Beyond PFS, the study also reported on overall survival, another crucial metric. The findings were again impressive: 78.4% of patients were still alive two years after starting lenvatinib treatment, and 57.0% were still alive after six years. These survival rates are particularly noteworthy given the historically poor prognosis associated with radioiodine treatment resistance. The ability of lenvatinib to extend life so significantly marks it as a game-changer in the treatment of this condition.
As with any potent cancer therapy, the benefits of lenvatinib must be weighed against its potential side effects. The study conducted by Prof. Worden and his team provides reassuring data in this regard. While lenvatinib does come with side effects, such as high blood pressure, fatigue, diarrhea, and decreased appetite, the research showed that these were generally manageable. Most patients were able to continue their treatment without needing significant dose reductions or interruptions, which is vital for maintaining the drug’s effectiveness over time.

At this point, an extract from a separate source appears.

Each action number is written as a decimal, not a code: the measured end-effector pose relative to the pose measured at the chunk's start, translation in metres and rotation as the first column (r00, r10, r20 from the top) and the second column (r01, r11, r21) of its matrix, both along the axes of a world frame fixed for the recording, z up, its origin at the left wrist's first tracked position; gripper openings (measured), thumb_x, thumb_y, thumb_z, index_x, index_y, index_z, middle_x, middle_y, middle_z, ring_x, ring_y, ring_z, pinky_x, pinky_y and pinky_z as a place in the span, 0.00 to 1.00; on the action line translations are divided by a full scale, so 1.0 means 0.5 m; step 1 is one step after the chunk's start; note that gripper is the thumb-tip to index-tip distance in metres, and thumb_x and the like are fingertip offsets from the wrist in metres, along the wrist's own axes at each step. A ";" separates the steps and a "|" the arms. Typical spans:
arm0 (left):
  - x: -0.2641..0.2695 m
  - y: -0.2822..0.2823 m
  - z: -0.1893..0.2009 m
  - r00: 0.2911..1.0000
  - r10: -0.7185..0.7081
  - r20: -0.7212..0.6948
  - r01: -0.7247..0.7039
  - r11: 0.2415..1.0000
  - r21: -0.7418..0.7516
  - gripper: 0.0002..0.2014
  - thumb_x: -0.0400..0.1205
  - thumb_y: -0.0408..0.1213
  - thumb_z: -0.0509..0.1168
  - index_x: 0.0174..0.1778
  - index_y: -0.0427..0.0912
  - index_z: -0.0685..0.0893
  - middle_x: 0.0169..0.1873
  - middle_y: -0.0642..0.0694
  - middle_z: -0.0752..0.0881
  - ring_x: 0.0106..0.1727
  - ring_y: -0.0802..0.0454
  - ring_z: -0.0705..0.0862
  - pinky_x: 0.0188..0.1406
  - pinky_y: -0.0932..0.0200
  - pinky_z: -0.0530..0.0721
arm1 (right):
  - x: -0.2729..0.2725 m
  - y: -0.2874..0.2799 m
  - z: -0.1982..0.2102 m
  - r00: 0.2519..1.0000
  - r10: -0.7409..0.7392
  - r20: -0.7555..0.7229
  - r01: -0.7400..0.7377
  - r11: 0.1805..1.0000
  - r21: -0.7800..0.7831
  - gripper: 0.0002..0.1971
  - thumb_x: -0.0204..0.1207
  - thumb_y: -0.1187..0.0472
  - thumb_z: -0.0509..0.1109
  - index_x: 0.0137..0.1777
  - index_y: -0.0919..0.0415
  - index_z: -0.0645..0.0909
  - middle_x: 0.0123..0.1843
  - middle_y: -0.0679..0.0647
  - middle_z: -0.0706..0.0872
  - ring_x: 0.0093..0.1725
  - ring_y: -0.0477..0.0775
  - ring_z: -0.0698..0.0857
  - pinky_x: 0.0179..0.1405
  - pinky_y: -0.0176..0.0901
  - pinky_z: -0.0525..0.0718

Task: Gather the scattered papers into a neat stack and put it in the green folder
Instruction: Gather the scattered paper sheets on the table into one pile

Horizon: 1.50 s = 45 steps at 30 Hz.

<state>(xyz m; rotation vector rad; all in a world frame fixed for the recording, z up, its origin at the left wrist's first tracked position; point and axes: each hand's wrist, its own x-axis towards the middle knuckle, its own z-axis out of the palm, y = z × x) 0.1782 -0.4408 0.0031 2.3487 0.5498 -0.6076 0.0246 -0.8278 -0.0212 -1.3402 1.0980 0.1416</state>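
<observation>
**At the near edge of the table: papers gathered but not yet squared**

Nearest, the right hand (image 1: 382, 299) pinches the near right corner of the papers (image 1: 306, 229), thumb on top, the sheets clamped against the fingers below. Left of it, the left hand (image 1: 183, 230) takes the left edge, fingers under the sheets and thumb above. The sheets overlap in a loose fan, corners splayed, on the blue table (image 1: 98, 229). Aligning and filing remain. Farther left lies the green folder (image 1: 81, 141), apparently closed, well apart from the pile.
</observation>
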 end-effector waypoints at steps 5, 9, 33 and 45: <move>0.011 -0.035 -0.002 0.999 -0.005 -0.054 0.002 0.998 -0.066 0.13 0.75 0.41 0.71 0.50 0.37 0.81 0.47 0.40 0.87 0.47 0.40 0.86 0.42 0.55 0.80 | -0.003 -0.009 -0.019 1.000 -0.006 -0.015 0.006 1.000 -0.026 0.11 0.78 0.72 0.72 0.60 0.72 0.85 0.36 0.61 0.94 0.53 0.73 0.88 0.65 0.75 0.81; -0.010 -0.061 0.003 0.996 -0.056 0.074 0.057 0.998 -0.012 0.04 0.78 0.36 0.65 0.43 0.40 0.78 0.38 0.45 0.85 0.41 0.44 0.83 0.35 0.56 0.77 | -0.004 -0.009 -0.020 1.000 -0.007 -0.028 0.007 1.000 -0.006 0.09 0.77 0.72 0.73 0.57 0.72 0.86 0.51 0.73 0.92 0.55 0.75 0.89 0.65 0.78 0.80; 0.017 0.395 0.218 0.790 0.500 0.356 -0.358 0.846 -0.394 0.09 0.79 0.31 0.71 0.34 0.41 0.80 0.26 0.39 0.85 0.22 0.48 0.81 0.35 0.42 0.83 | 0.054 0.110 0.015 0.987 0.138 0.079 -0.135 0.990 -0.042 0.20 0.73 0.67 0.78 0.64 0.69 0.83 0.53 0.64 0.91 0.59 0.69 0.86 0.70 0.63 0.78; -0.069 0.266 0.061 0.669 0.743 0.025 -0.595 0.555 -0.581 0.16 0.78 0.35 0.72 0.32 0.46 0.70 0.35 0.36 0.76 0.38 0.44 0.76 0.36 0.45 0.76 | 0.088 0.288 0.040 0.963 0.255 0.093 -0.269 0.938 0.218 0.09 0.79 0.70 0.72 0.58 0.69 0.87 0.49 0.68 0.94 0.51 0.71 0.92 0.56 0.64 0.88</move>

In fact, the ability to manage side effects effectively is a key factor in the long-term success of lenvatinib as a treatment option. The study indicated that with proper monitoring and supportive care, patients could remain on lenvatinib for extended periods, allowing them to reap the full benefits of the drug without a significant compromise in their quality of life. This balance between the drug’s efficacy and its side effect profile is crucial, especially for patients who may have few other treatment options available.
The findings from Prof. Worden’s study help to validate the effectiveness of lenvatinib for patients with radioiodine treatment resistance. Before the advent of lenvatinib, patients with radioiodine treatment resistance often faced a bleak future with few viable treatment options. The data presented in this real-world study provide evidence that lenvatinib can significantly improve outcomes for these patients, offering them not just more time, but also the potential for a better quality of life.
As with any retrospective study, there are limitations. The measured outcomes were better than those reported in the landmark randomized study with lenvatinib versus placebo. Moreover, patients did not have to meet the entry criteria for study to receive real world treatment. Hence, there were likely some patients who would have not qualified for study but were treated with lenvatinib (ie. their disease progression was minimal or the size of disease was smaller than would have been allowed in previous studies).
In closing, real-world data are important, as they can help us understand the effectiveness and tolerability of treatment. In the current study, the researchers observed that the vast majority of patients are dosed appropriately. While response rates and survival rates are generally higher in the real world compared with the data from a well-designed, controlled study, the data from this real-world experience strongly confirm the efficacy of lenvatinib as a front-line therapy for patients with metastatic radioiodine-refractory disease. Looking ahead, the continued study of lenvatinib and its application in clinical practice will likely lead to further refinements in treatment strategies, providing even better outcomes for patients. Prof. Worden’s work reminds us that while the fight against cancer is ongoing, each discovery brings us closer to more effective treatments and, hopefully, a cure.